Introduction & Investment Thesis
I initiated a Buy rating on Wix (NASDAQ:WIX) on February 16. My bull thesis was predicated on my belief that the company continues to drive strategic growth in its Partners business by launching Wix Studio, as well as rapidly innovating on its AI product offerings while expanding profitability. Since then, the company has released its Q4 FY23 earnings report, where revenue and earnings exceeded expectations.
In Q4, the company continued to see deeper adoption of Wix Studio as its Partners business grew 38% YoY. Meanwhile, the company continues to innovate with its AI offerings. In Q4, it launched its AI site generator, which is designed to build ready-to-publish websites based on user prompts. At the same time, the management remains laser-focused on improving margins.
Moving forward, I believe that Wix should continue to see growth in the low to mid-teens as it harnesses its growth drivers by attracting higher-intent users on its platform. This, in turn, will result in higher conversion and monetization, which will lead to expanding margins. As a result, I am increasing my price target to $196, which represents an upside of 40% from its current levels, and rating the stock a “buy.”.
About Wix
Wix is a cloud-based web development platform that enables users to create websites and mobile applications without extensive coding skills, utilizing an easy-to-use, drag-and-drop interface and customizable templates.

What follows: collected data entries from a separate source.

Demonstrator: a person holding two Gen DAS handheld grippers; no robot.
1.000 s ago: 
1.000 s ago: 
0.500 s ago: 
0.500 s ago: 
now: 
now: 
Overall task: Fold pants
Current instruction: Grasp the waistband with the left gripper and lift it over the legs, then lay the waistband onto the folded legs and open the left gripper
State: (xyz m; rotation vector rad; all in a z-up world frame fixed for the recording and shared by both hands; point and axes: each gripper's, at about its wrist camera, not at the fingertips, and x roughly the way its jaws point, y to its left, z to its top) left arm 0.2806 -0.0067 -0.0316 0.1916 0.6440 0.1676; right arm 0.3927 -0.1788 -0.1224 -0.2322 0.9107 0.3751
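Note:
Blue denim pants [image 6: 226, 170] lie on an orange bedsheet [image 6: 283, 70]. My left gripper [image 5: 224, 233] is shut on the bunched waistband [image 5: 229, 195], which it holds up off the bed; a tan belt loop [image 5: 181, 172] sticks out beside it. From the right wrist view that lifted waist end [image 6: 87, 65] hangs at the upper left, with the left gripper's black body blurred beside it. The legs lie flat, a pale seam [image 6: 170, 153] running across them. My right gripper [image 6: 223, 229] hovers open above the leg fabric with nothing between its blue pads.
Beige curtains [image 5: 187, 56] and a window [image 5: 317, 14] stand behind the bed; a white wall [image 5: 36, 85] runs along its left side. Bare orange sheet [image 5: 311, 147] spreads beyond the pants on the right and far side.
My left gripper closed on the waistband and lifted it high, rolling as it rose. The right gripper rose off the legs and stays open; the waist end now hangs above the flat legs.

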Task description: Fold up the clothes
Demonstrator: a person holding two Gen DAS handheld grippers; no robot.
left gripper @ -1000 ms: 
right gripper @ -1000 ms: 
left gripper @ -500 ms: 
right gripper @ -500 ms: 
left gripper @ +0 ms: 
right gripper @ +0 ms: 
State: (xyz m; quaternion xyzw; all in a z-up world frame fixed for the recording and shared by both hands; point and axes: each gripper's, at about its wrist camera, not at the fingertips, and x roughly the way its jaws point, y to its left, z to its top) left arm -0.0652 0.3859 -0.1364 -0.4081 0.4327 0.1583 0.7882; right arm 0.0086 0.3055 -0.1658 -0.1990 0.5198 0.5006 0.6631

As of Q4 FY23, Wix derived 73% of its revenue from subscriptions, while the remaining 27% came from Business Solutions, which include e-commerce features and booking systems. The company is focused on driving growth primarily in these two areas: 1) Partners Business, which saw a 38% YoY growth in Q4, with the introduction of Wix Studio; and 2) AI, where Wix is rapidly innovating in building new capabilities to accelerate growth in their Self Creator and Partners business by enabling them to create visual and written content more easily and optimize web designs to drive better business outcomes.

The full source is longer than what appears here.